• WHAT IS EXPECTED:
For the data below, say how many lines contain "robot". Only the number should be given.

Records from a dataset:
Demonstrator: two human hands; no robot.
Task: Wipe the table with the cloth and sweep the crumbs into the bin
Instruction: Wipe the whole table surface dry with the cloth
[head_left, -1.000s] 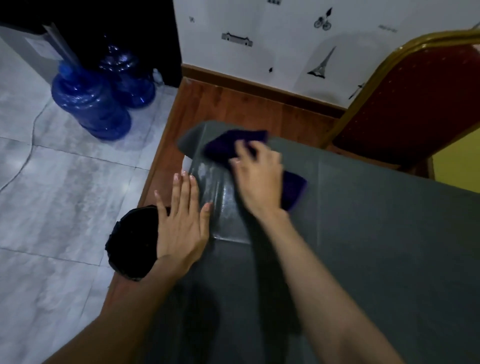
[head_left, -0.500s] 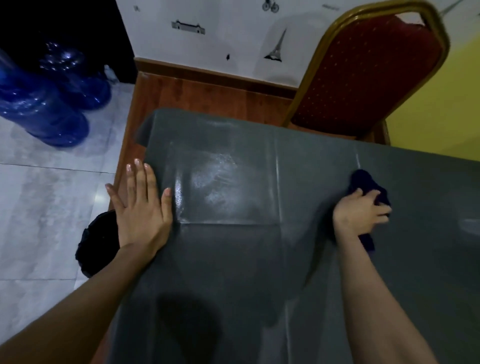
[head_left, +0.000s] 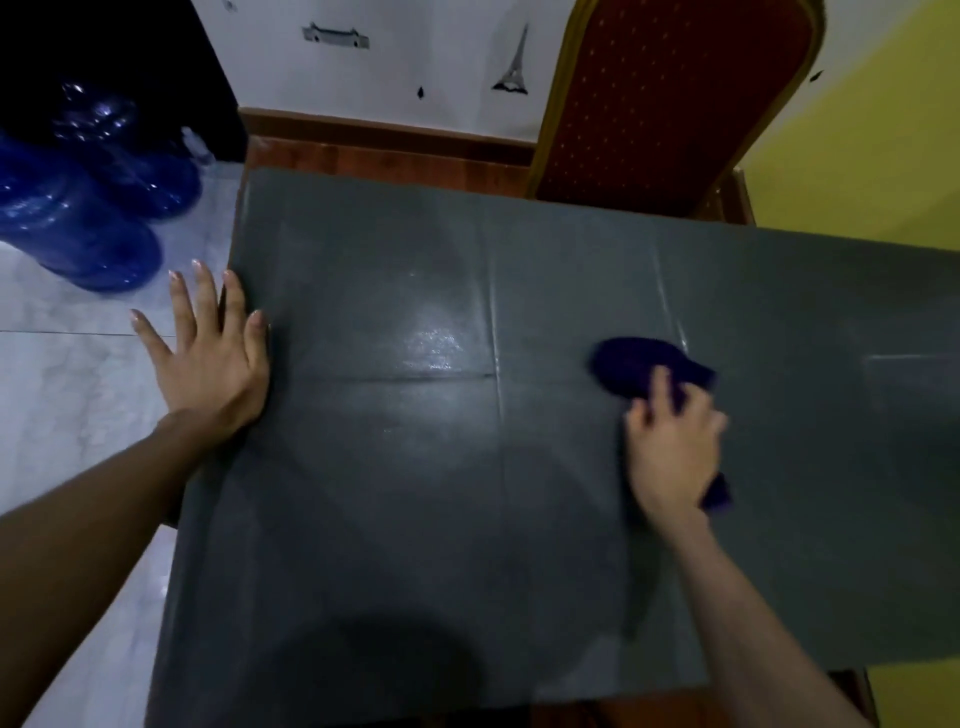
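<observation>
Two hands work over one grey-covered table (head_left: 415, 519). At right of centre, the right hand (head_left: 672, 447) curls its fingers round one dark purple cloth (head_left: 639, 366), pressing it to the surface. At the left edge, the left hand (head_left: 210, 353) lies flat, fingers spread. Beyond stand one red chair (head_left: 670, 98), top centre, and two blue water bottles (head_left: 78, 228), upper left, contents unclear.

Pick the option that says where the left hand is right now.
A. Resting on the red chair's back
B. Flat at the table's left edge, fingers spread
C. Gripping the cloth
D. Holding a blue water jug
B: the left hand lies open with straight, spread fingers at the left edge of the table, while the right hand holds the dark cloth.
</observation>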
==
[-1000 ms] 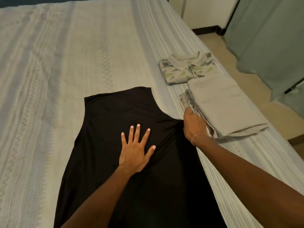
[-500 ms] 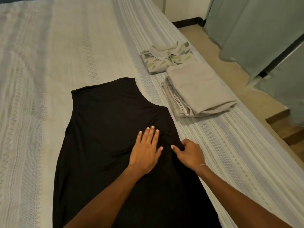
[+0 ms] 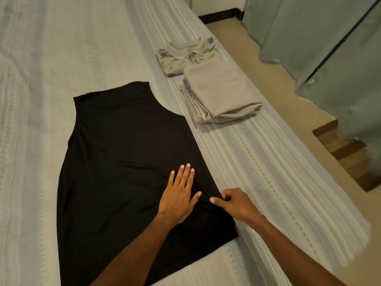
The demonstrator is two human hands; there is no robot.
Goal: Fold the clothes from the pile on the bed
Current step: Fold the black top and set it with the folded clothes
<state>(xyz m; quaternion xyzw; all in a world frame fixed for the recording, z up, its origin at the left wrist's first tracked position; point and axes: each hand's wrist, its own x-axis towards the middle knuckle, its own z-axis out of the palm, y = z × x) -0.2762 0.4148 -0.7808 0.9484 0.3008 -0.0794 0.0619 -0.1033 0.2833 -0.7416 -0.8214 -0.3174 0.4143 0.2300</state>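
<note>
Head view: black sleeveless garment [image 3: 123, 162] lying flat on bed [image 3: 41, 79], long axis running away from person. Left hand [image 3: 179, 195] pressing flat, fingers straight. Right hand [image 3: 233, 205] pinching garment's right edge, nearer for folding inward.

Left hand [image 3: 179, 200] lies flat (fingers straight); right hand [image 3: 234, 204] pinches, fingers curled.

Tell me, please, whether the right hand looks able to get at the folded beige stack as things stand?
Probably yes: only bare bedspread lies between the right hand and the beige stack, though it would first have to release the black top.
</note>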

• ANSWER SECTION:
2